Negros forest frog
- Conservation status: Near Threatened (IUCN 3.1)

Scientific classification
- Kingdom: Animalia
- Phylum: Chordata
- Class: Amphibia
- Order: Anura
- Family: Ceratobatrachidae
- Genus: Platymantis
- Species: P. negrosensis
- Binomial name: Platymantis negrosensis Brown, Alcala, Diesmos & Alcala, 1997

= Negros forest frog =

- Authority: Brown, Alcala, Diesmos & Alcala, 1997
- Conservation status: NT

Species of amphibian

The Negros forest frog (Platymantis negrosensis) is a species of frog in the family Ceratobatrachidae.
It is endemic to Panay and Negros, Philippines. It has been observed between 200 and 1800 meters above sea level.

==Appearance==

This frog measures about 30–50 mm long in snout-vent length. It has large disks on its toes for climbing trees.

==Eggs==

This frog is nocturnal and arboreal. The female frog lays eggs in fern plants that grow on trees.
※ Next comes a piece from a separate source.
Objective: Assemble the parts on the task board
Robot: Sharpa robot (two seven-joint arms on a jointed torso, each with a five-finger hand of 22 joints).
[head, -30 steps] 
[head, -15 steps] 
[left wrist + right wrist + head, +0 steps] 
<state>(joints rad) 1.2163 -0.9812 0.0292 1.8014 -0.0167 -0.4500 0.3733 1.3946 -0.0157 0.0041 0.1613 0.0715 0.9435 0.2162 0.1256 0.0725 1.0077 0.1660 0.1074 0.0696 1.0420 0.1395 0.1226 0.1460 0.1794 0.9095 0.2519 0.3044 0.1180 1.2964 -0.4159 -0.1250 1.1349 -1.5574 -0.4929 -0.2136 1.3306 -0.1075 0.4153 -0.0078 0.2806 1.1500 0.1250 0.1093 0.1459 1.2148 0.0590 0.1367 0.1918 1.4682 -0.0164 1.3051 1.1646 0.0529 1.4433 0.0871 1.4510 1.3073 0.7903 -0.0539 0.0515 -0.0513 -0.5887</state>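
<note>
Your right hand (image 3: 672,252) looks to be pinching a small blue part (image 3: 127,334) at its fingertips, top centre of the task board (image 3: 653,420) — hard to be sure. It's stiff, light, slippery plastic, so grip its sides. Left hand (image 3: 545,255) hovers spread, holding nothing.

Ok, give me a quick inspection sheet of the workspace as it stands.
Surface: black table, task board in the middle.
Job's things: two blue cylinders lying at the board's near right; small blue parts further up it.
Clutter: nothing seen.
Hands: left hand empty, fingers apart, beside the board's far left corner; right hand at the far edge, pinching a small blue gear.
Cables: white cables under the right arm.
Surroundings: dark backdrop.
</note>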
The eggs hatch into small froglets with no free-swimming tadpole stage.

==Threats==

This species' natural habitats are subtropical or tropical moist lowland forest and subtropical or tropical moist montane forest.
It is threatened by habitat loss. Scientists attribute this to deforestation associated with logging, agriculture, and grazing.